THE TASK:
Restate the listing below word for word; no picture is to be carried over.

SUPPLIED MATERIAL section start

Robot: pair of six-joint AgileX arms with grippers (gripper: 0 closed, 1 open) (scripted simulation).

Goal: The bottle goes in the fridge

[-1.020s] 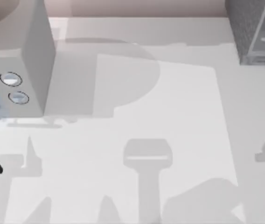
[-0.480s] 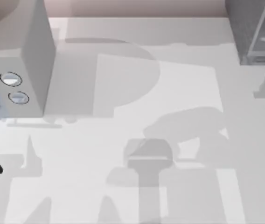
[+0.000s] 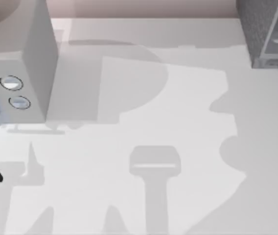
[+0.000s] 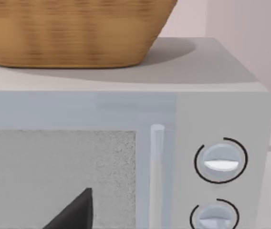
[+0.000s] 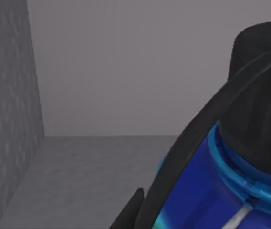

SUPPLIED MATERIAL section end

TASK RESULT:
Robot: pair of six-joint AgileX arms with grippers (gripper: 0 closed, 1 open) (scripted simulation).

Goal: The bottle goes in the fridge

[-1.020s] 
[-0.480s] 
[+0.000s] 
[+0.000s] 
[+0.000s] 

The output above is the complete answer.